## [Your goal]
Where the word "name" appears in a line below, copy the whole line.

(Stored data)

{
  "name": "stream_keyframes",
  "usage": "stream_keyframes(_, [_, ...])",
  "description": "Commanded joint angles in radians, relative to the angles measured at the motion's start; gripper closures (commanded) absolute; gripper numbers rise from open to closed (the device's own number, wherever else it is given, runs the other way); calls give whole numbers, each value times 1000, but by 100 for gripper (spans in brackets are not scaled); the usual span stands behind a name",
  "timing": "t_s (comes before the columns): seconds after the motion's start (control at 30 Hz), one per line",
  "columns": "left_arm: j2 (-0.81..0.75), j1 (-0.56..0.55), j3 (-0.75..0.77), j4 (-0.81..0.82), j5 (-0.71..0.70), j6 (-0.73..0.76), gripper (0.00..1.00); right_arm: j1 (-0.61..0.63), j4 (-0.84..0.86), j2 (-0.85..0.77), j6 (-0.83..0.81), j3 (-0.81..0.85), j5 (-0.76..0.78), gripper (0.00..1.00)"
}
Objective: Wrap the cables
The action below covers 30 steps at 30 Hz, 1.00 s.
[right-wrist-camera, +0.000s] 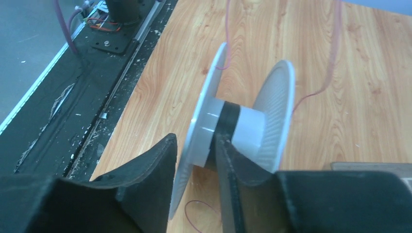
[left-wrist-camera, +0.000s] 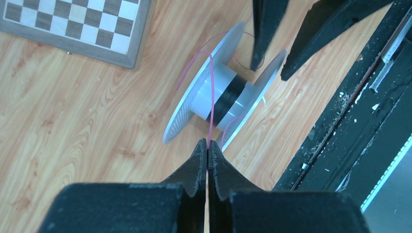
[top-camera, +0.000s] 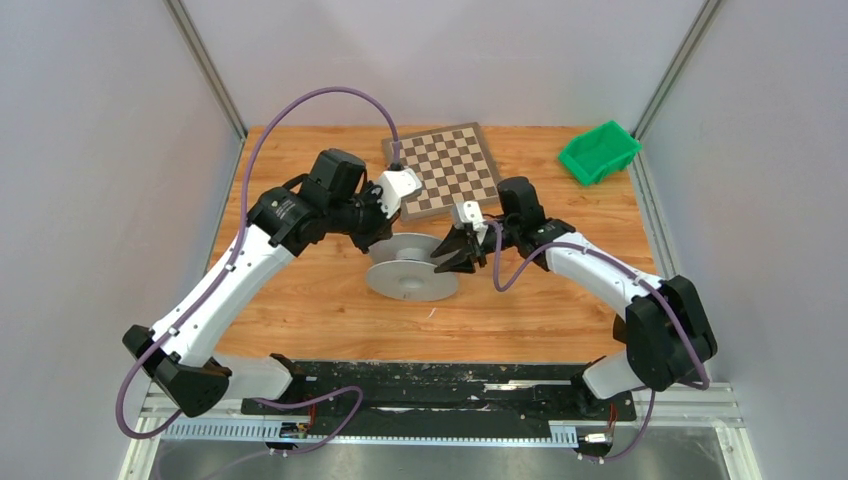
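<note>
Pinching the pink wire (left-wrist-camera: 212, 97) tight in the left claw (left-wrist-camera: 208, 144) for tension toward the spool (left-wrist-camera: 184, 111) on the tabletop (left-wrist-camera: 73, 121); straddling its flange (right-wrist-camera: 201, 111) with the right claw (right-wrist-camera: 194, 143), jaws apart, probably steadying it for winding

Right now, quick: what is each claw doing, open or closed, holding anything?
Left claw: closed on the thin pink wire.
Right claw: open, its fingers either side of one disc of the spool.
</note>
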Motion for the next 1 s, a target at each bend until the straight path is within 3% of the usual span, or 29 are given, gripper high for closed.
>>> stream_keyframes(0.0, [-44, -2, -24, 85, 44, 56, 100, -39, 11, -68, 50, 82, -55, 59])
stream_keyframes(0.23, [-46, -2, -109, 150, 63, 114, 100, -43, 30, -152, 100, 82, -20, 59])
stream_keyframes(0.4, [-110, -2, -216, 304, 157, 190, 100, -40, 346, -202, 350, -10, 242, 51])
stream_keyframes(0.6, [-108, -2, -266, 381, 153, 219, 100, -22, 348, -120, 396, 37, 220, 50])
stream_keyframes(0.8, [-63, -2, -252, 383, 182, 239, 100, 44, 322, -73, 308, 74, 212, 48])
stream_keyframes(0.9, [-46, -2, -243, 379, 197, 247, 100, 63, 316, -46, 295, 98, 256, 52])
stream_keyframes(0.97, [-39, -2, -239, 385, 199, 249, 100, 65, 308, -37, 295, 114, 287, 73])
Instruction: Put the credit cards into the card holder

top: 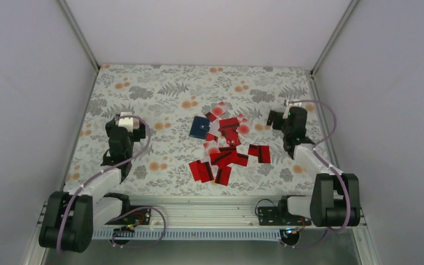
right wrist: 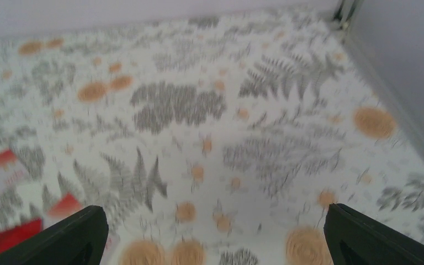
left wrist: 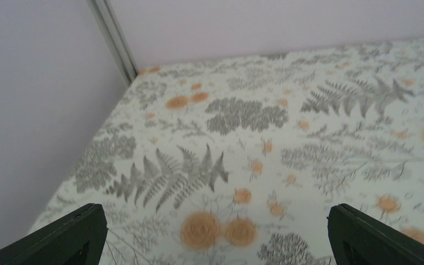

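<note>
L gripper (left wrist: 215,223), R gripper (right wrist: 215,223): jaws fully apart, holding nothing, above floral cloth (top: 160,94). The credit cards (top: 229,150) lie scattered mid-frame, top view. The card holder (top: 200,127) is just beside the pile's upper-left edge.

Credit cards (top: 229,154) lie scattered on the table (top: 160,88) btwn my left gripper (top: 126,122) & right gripper (top: 288,115), several overlapping, closer to the right one. Card holder (top: 200,127) sits at the scatter's far-left edge, on the side facing my left jaws; touching the nearest cards or just beside them, can't tell. Two cards lie apart at the right, nearer-in than my right jaws & to their left. A clump sits at the near-left end, well right of my left jaws.
</note>
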Tool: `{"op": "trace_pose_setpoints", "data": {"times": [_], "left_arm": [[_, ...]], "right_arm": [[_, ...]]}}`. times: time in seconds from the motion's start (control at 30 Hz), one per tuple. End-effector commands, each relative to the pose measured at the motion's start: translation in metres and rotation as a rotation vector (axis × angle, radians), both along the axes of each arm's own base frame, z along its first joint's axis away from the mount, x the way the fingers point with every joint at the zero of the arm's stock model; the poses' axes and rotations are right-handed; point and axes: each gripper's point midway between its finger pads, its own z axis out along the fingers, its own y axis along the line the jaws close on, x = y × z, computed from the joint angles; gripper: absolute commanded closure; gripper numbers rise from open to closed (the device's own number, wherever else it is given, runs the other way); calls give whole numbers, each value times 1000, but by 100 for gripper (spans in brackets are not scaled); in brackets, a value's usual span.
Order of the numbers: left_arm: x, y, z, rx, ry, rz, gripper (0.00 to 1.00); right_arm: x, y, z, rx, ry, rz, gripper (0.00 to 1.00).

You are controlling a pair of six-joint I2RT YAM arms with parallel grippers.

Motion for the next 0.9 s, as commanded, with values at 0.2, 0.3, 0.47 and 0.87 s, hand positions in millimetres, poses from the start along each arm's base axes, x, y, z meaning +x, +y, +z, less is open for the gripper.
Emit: {"op": "trace_pose_setpoints", "data": {"times": [0.2, 0.3, 0.47, 0.87], "left_arm": [[22, 12, 6, 0, -229, -56, 0], [41, 14, -5, -54, -197, -93, 1], [37, 12, -18, -57, -205, -109, 0], [39, 11, -19, -52, -202, -118, 0]], "right_arm": [[2, 16, -16, -148, -268, 178, 1], [29, 26, -24, -88, -227, 252, 1], [33, 31, -24, -60, -260, 277, 1], [-2, 25, -18, -42, -386, 270, 1]]}}
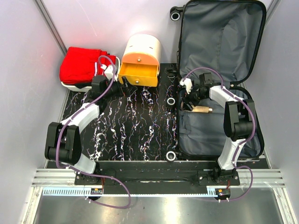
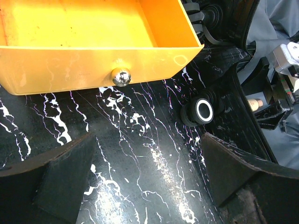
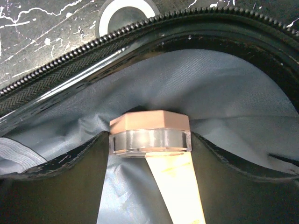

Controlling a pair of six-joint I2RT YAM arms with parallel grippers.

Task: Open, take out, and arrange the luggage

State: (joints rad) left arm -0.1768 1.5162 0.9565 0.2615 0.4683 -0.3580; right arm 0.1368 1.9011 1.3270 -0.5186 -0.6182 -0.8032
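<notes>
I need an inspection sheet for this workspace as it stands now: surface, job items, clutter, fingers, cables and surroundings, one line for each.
Surface: black table with white veining.
Job's things: luggage lies open on the right, lid half at the far side, grey lining showing; a small bottle with a peach cap lies in the near half.
Clutter: red cloth on a white tray, far left; cream-and-orange box with its drawer pulled out.
Grippers: left gripper open, fingers over the table before the drawer; right gripper fingers flank the bottle cap, grip uncertain.
Cables: purple cables loop along both arms.
Surroundings: pale walls; metal rail at the near edge.
</notes>
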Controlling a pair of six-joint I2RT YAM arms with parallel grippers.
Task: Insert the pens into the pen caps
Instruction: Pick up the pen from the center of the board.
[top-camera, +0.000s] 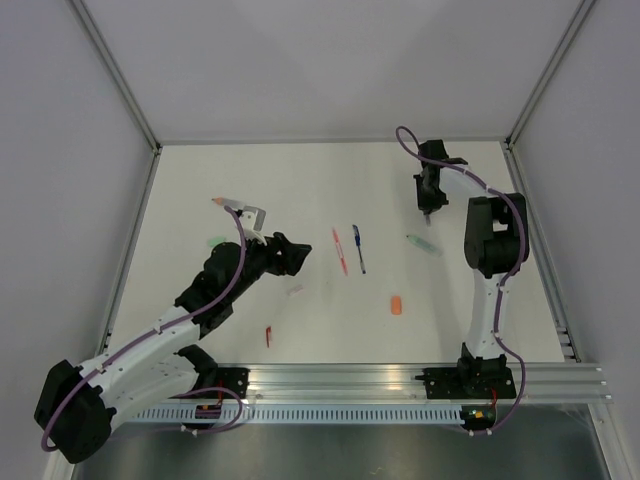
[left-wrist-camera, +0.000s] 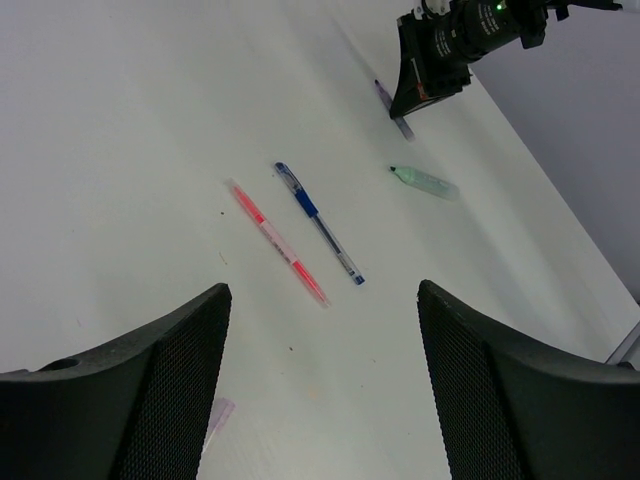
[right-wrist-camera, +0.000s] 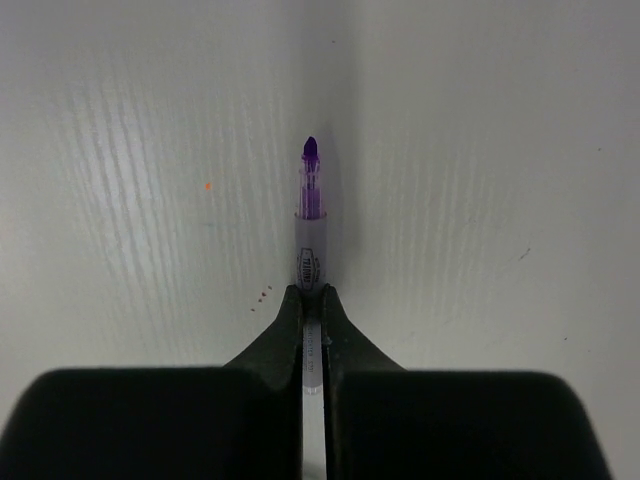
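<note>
My right gripper (right-wrist-camera: 311, 295) is shut on a clear pen with a purple tip (right-wrist-camera: 311, 215), which points down at the table at the back right (top-camera: 428, 212). My left gripper (left-wrist-camera: 322, 290) is open and empty, hovering left of the middle (top-camera: 298, 255). Ahead of it a red pen (left-wrist-camera: 277, 241) and a blue pen (left-wrist-camera: 320, 222) lie side by side, apart. A mint green pen with a dark tip (left-wrist-camera: 425, 182) lies further right, below the right gripper (left-wrist-camera: 405, 112). A pale lilac cap (left-wrist-camera: 218, 415) lies by the left finger. An orange cap (top-camera: 397, 305) lies right of centre.
A small red piece (top-camera: 268, 336) lies near the front rail. A salmon pen (top-camera: 225, 202) and a grey piece (top-camera: 254, 213) lie at the back left, with a green piece (top-camera: 215, 240) beside them. White walls and metal posts (top-camera: 120, 85) surround the table.
</note>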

## [The completed task]
  "name": "stream_keyframes",
  "description": "Commanded joint angles in radians, relative to the angles measured at the motion's start; gripper closures (commanded) absolute; gripper numbers rise from open to closed (the device's own number, wherever else it is given, runs the other way); calls give whole numbers, each value times 1000, but by 100 for gripper (spans in brackets are not scaled); the usual span stands behind a name",

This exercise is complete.